What this task involves: Would you return the lines between the one holding "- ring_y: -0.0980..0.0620" and the one holding "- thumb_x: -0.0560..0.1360", inclusive, and only those, exactly as they stand in the listing below?

Working data:
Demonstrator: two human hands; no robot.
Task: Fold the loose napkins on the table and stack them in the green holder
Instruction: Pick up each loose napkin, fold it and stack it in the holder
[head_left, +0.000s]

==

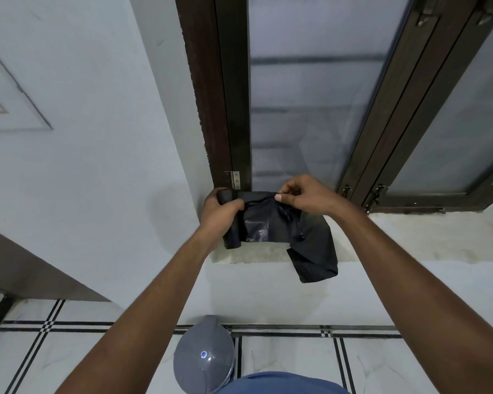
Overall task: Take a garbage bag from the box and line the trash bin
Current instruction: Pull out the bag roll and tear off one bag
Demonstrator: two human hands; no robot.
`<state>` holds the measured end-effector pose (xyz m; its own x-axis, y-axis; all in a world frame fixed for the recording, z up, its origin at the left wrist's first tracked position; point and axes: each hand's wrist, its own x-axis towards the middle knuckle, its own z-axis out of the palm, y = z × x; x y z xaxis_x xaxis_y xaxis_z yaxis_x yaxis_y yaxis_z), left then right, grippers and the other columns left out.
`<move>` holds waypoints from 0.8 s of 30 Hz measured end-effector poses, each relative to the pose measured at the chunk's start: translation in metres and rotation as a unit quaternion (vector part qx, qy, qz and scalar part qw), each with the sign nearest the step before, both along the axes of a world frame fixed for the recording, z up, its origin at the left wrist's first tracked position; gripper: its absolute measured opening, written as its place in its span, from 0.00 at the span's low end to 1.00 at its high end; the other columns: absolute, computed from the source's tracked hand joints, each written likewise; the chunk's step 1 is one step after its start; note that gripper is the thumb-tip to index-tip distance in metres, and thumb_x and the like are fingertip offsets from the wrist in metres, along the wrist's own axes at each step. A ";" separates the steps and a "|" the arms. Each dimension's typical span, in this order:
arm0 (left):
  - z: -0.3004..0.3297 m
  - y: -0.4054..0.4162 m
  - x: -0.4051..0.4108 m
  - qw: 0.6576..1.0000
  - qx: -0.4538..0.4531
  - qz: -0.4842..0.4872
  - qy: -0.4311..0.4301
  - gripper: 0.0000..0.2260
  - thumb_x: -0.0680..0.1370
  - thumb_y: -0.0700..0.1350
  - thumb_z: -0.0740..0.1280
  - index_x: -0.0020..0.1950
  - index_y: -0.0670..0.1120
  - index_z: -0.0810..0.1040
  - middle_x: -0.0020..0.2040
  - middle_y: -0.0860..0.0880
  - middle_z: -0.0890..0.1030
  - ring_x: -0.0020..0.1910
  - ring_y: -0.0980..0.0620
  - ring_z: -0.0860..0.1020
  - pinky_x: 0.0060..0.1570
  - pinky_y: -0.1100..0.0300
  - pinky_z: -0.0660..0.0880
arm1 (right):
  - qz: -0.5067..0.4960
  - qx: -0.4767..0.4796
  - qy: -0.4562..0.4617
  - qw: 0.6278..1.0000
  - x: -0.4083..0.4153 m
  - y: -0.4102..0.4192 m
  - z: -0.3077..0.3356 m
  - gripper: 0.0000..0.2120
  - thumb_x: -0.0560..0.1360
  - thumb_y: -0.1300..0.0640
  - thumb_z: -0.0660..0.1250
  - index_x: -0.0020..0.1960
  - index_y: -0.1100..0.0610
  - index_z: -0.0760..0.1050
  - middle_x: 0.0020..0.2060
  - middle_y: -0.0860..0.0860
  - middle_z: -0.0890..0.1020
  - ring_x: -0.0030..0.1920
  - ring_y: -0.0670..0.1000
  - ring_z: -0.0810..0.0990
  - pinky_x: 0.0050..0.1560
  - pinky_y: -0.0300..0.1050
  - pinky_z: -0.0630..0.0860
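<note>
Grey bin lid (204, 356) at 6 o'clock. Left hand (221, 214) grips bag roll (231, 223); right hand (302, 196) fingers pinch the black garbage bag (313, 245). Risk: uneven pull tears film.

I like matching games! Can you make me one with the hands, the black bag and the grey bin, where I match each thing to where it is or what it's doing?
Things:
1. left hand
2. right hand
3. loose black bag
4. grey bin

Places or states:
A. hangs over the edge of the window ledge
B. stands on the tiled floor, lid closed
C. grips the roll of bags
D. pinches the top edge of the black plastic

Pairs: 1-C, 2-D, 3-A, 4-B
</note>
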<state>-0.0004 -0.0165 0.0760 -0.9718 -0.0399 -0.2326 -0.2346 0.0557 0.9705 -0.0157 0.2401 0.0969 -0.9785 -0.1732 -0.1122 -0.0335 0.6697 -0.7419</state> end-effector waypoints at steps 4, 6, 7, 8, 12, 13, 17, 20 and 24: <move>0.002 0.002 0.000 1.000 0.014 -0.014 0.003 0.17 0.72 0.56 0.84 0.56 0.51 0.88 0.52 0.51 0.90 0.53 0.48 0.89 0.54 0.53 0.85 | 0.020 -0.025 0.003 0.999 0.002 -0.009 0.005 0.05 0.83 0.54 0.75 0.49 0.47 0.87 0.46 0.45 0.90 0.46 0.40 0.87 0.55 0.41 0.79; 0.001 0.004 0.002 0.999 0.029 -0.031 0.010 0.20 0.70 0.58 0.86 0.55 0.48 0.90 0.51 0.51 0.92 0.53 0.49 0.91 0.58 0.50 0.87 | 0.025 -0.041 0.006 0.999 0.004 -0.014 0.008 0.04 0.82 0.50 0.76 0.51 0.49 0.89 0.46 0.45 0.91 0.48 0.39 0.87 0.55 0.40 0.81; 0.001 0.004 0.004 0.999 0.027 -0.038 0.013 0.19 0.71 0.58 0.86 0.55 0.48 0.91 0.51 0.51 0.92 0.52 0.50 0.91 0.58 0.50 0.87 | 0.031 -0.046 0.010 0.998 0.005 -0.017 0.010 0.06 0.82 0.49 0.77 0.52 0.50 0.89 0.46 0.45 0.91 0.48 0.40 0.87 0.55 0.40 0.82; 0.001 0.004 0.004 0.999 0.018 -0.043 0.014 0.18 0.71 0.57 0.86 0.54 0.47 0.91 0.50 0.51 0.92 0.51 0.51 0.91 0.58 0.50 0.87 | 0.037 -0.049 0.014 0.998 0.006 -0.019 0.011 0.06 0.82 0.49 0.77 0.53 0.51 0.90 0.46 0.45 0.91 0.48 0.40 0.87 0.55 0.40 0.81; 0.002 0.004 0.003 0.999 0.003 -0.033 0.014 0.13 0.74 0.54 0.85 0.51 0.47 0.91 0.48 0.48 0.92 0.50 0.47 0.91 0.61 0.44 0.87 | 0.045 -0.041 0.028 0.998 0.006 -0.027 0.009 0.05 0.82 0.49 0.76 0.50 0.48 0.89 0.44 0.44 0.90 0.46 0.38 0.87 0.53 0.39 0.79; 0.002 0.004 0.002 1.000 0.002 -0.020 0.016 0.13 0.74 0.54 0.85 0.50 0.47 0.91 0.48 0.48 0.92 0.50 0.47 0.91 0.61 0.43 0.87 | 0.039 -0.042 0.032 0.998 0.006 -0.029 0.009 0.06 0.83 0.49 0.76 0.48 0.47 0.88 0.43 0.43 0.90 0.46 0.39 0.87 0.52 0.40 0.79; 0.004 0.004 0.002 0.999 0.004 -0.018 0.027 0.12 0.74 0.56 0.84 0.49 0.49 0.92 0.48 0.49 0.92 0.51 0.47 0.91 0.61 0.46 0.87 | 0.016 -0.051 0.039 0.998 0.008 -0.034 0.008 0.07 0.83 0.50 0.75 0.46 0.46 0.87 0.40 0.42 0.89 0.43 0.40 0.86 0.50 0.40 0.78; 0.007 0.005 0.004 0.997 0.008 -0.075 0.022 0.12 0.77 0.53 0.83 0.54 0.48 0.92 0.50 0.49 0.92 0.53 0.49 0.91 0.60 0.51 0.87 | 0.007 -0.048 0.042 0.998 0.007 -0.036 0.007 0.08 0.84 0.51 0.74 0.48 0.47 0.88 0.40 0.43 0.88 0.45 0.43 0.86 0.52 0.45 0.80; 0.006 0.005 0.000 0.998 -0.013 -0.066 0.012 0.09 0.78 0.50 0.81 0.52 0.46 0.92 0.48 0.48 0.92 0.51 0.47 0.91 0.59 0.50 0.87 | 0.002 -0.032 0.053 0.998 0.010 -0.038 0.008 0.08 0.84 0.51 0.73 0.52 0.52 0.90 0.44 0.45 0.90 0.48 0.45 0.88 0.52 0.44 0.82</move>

Answer area:
  - ring_y: -0.0980..0.0620
  - ring_z: -0.0860..0.1020
  - pinky_x: 0.0060..0.1570
  - pinky_y: -0.1100..0.0300
  - pinky_z: -0.0660..0.0880
arm1 (right):
  - qz: -0.5067..0.4960
  - qx: -0.4767..0.4796
  - qy: -0.4562..0.4617
  - qw: 0.6278..1.0000
  - x: -0.4083..0.4153 m
  - y: -0.4102..0.4192 m
  - z: -0.3077..0.3356 m
  - gripper: 0.0000..0.2120
  - thumb_x: -0.0560..0.1360

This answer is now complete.